• [PROBLEM TO SOLVE]
Would you copy all lines in the data that contain the word "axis"?

☆ ☆ ☆

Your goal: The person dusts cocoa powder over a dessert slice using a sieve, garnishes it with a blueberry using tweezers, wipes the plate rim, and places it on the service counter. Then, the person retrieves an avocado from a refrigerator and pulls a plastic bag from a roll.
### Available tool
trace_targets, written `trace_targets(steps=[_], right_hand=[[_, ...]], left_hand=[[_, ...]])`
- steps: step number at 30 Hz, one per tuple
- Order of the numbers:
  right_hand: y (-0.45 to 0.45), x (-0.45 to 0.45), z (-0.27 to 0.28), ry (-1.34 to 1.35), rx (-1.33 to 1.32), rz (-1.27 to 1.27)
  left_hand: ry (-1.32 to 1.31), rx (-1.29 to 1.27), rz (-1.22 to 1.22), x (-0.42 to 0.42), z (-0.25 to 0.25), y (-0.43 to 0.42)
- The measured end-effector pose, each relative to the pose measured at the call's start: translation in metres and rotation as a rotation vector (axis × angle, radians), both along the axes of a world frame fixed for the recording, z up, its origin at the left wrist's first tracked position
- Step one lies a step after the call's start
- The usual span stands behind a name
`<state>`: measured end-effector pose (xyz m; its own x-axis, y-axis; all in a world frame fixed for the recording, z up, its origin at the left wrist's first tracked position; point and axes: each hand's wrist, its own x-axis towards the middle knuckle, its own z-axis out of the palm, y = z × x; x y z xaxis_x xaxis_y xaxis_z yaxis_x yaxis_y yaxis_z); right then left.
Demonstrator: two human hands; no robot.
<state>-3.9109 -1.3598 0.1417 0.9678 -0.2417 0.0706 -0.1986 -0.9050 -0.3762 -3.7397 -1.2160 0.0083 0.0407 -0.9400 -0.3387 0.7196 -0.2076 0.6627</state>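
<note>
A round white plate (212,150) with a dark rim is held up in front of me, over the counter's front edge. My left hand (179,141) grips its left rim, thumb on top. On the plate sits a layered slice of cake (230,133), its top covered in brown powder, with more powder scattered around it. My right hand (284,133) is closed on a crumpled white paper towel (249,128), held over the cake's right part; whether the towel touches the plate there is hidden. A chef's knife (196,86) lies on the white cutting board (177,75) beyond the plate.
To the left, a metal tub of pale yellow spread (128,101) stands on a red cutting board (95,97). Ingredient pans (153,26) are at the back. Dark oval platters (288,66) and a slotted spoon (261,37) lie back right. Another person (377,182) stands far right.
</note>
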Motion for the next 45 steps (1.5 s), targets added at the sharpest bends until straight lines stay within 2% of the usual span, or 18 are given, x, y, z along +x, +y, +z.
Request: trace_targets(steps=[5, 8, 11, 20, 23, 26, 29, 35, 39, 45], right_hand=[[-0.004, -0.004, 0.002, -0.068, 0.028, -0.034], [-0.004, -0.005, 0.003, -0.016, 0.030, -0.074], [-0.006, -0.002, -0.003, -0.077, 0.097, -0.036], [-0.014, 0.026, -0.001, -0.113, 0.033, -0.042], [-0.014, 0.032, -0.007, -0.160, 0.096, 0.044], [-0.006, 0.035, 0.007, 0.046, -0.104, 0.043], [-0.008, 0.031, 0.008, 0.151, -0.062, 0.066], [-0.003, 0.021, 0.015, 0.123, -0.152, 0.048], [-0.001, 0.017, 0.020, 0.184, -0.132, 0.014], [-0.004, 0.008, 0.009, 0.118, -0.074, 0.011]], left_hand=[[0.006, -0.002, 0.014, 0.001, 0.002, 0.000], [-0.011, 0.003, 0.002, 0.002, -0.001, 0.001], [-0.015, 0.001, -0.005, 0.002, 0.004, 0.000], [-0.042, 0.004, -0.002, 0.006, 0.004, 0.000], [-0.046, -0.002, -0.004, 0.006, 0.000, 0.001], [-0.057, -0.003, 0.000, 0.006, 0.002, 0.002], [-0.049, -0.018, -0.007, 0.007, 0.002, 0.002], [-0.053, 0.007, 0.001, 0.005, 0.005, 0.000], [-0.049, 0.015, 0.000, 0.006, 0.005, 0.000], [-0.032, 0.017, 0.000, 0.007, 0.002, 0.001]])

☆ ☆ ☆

• [EXERCISE OUTPUT]
- The measured end-effector pose, each relative to the pose measured at the call's start: translation in metres and rotation as a rotation vector (axis × angle, radians), both along the axes of a world frame fixed for the recording, z up, its origin at the left wrist's first tracked position
`<state>`: measured end-effector pose (xyz m; its own x-axis, y-axis; all in a world frame fixed for the recording, z up, its origin at the left wrist's first tracked position; point and axes: each hand's wrist, its own x-axis towards the middle knuckle, its own z-axis out of the palm, y = z × x; x y z xaxis_x xaxis_y xaxis_z yaxis_x yaxis_y yaxis_z); right then left.

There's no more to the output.